OK, more later - the apartment smells deliciously like veggies and sesame oil, which means dinner is about to be served!

Saturday, August 22, 2009

It's Not Right, But It's Okay: A List of Things That Climbing a Mountain This Morning Was

Climbing a mountain for a couple of hours on a Saturday morning is the following things:

1. a new experience
2. exhausting
3. a great bonding experience with my host brother (HB from here on out)- the only human who appeared to be climbing remotely close to my pace. Here we are, sweaty but enthusiastic, at about the 3rd time that homestay father (HSF) told us we were "almost there"

4. much different than my usual saturday morning routine of cooking enough buckwheat ginger waffles, crepes, and eggs to feed a small army
5. difficult
6. good for my health
7. more than a little embarrassing, since my host parents laughed when HB and I needed to sit down
8. a little scary, because there were a few minutes I'm pretty sure I kept myself from fainting through sheer force of will. Those were the minutes where we walked up meter after meter of small stairs, as far as the eye could see (not unlike the ones in Seeyle Hall, for you Smith folk -- only way, way more of them), at breakneck pace. It was then that it occurred to me that I have chosen to spend my year in a country where every adult male has been through army training -- scaling mountains is probably the least of my homestay father's (HSF) physical abilities.
9. funny! when we reached the summit, HSF announced "this is not mountain - this is hill!" Maybe it was the altitude, but after huffing and puffing for an hour to get my American butt up there, I thought that was hilarious
10. about 10 WW POINTS. Which is, dishearteningly enough, approximately how much peanut butter I ate today (...not an exaggeration, just the actual gospel truth). I think HSM over- PBs me out of concern for my vegetarian ways.
11. interesting. when I managed to look up from my feet and not trip over a root or branch, I saw some really beautiful flowers and butterflies that I didn't recognize from home
12. inspiring. for a while I kept in pretty decent cardio shape just from singing -- freshman year, between chorus and voice lessons and a capella, it was 15+ hours/week. Sophomore year I started elliptical-ing fairly regularly after my voice teacher demanded I work on being able to carry over between longer phrases in the classical pieces we were working on. Now that I'm not singing, I need to get back into shape the old fashioned way. Fortunately, there's a Curves right across the street. I love living in a city!
13. beautiful. The view from the top, with mountains on one side and the city of Daejeon out on the other, was really something I'm glad I could see!

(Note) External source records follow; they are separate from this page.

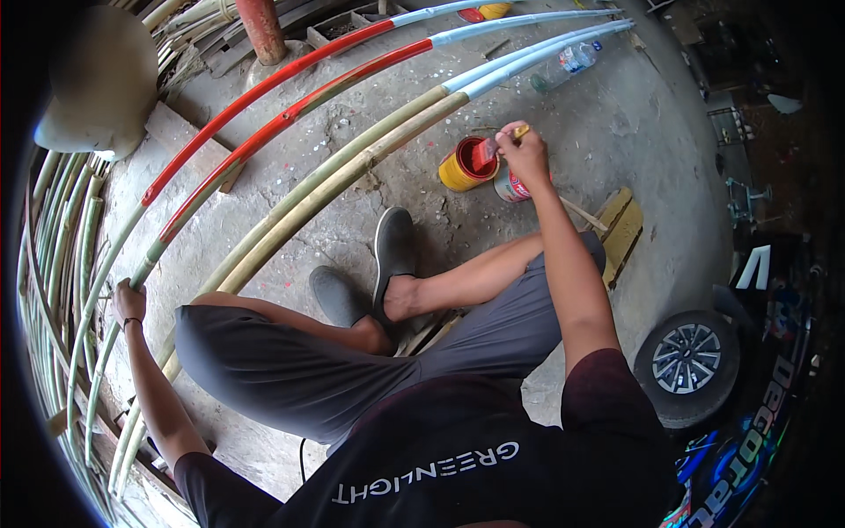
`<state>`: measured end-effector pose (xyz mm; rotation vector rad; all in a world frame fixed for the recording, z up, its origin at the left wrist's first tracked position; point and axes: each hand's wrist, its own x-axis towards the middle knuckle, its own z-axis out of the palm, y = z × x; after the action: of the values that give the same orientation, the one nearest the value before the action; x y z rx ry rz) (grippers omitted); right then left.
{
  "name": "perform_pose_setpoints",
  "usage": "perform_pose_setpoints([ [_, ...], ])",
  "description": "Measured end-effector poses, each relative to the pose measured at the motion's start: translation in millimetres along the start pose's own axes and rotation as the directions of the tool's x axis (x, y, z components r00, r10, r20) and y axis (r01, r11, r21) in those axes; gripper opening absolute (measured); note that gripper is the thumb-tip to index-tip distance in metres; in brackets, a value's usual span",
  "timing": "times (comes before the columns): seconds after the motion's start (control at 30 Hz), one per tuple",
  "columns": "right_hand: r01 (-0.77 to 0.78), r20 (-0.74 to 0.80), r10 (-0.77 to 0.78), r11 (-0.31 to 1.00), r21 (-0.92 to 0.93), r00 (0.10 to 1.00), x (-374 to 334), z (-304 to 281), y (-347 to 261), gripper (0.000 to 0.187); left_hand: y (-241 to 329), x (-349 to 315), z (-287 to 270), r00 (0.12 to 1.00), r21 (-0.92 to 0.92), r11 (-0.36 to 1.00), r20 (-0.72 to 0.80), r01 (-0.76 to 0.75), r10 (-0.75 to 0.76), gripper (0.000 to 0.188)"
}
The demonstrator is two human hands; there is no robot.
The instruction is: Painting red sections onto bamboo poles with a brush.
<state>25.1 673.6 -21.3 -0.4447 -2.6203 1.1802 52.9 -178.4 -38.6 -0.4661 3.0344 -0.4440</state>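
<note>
My right hand [524,154] is closed around a paintbrush [489,150] with a yellow handle and red-coated bristles. The bristles are at the mouth of a yellow can [455,173] with red paint inside. A second can [509,187] stands beside it, partly hidden under my wrist. Over at the left, my left hand [129,302] grips a bamboo pole [231,165], light blue at the far end, patchy red along the middle and bare green near my hand. Another red and blue pole [251,92] lies beyond it. Two bare poles [339,167] with light blue ends run nearer my knees.
A plastic bottle [566,67] lies at the far right. A red post [260,31] rises at the back. A wooden block [195,145] lies under the poles. More bamboo [62,220] is piled at the left. A yellow board [621,231] and a wheel [687,359] are at the right.
</note>
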Motion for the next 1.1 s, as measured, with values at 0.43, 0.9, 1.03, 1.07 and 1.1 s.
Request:
perform_pose_setpoints([
  [0.43,0.026,0.069,-0.018,0.993,-0.118,0.997,-7.3,18.2,28.3,0.017,6.8,3.4,-10.2,0.996,-0.007,0.999,0.071,0.053,-0.052,0.044],
  [0.9,-0.015,-0.059,0.013,1.000,-0.027,0.998,-20.2,12.5,29.3,0.016,17.0,-2.2,-18.6,0.992,0.018,0.998,0.110,0.059,-0.060,0.040],
  [1.03,-0.278,-0.070,0.311,0.915,0.294,0.948,-13.2,9.2,43.5,0.014,13.9,-6.8,-17.7,1.000,0.048,0.999,0.028,0.007,-0.009,0.041],
  [1.07,-0.320,-0.106,0.376,0.882,0.347,0.921,-10.2,7.0,46.5,0.015,10.9,-5.8,-19.1,1.000,0.012,1.000,0.022,-0.014,0.013,0.041],
  [1.1,-0.292,-0.094,0.347,0.884,0.364,0.933,-8.0,4.7,49.4,0.015,7.9,-5.3,-20.4,0.999,-0.009,1.000,0.048,-0.022,0.022,0.041],
])
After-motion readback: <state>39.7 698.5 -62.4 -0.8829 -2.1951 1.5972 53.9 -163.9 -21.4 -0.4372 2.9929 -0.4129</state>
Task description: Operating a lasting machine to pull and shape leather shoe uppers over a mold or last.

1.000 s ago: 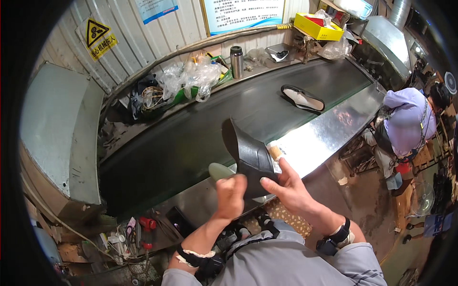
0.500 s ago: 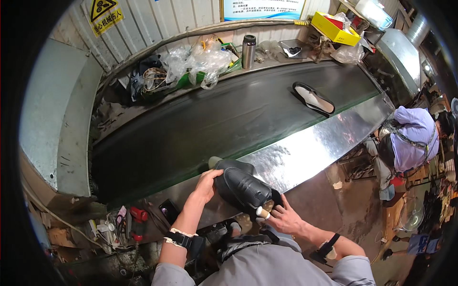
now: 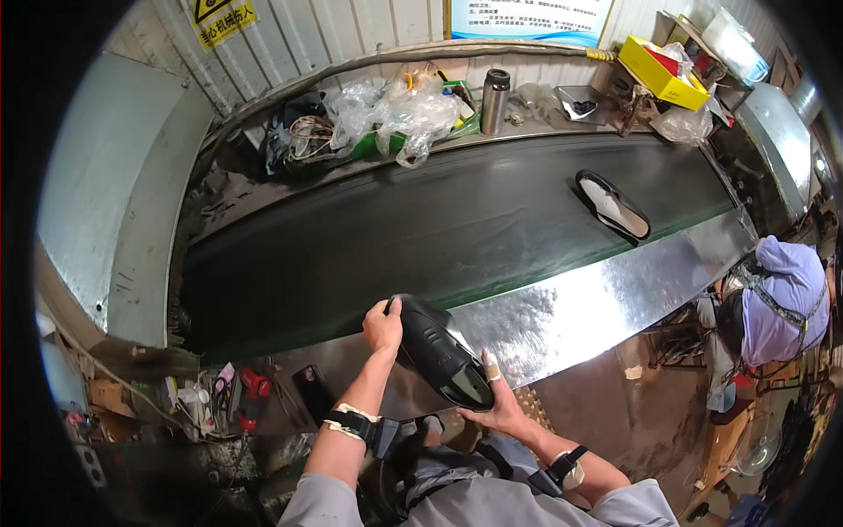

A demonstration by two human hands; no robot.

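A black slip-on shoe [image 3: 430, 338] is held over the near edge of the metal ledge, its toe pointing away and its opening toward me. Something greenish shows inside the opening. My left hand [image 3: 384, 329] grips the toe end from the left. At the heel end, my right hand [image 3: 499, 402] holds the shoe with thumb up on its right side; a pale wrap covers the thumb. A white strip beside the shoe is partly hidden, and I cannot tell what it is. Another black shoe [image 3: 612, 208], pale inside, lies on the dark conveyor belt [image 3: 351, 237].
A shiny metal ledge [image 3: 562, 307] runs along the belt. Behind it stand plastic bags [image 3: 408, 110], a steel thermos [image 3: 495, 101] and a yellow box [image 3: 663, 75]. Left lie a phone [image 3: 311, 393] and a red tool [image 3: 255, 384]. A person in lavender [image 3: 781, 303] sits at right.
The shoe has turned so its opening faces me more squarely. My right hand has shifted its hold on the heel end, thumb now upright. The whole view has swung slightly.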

and here's me, HB, & HSM at the summit (HSF is behind the lens):

14. the source of a sense of accomplishment. My estimation of how the morning would go was pretty spot-on, actually -- the only difference being that, though HSF told me last night we would leave at 10, HB knocked on my door at 8:45am to wake me up, fully dressed and nearly ready to leave. So the day moved up about and hour - mostly, that just means that I'm gonna sleep like a baby tonight! hmm...wonder if there are any good places I can get a massage tomorrow...

OK, my turn to shower. Can't wait for my movie date with host sibs and Sarah!

PS: Only Koreans would put exercise equipment at the summit of a mountain -- and actually USE IT!

Friday, August 21, 2009

Left In Korea's Wake

I'd just changed into my pajamas, around 9:30 (yes, I've been early bird special-ing it), when my host father knocks on my door. He's all dressed up and announces that an administrator at our school's father passed away yesterday, and he is going to the funeral home to pay his respects. This, he announces, is a cultural event to which I should accompany him.
"Of course!" say I. "Just let me get dressed!"
My enthusiasm is greeted, unexpectedly, by stunned silence.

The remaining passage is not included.